Required action
Transcribe exactly the line that contains "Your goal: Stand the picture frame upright" and all lines following it to the end of the material below; omit everything else.

[Data shown]

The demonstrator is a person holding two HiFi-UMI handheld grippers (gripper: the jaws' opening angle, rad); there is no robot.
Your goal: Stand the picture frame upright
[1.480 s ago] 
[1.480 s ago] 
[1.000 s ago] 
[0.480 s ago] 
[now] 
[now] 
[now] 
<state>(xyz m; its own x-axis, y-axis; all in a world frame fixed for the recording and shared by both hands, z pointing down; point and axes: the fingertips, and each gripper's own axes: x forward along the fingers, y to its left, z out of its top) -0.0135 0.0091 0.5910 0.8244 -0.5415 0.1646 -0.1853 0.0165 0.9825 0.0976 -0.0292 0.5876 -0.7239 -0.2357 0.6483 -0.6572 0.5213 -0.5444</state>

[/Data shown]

Answer section
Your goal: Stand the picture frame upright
[1.480 s ago] 
[1.480 s ago] 
[1.000 s ago] 
[0.480 s ago] 
[now] 
[now] 
[now] 
<state>(xyz m; its own x-axis, y-axis; all in a world frame fixed for the recording and shared by both hands, z pointing down; point and axes: the fingertips, and each gripper's own axes: x forward along the fingers, y to its left, z out of its top) -0.0135 0.0091 0.5910 0.8244 -0.5415 0.1646 -0.1853 0.0165 0.9825 0.0976 -0.0292 0.5876 -0.7239 -0.2357 0.6483 -0.6572 0.5213 -0.5444</state>

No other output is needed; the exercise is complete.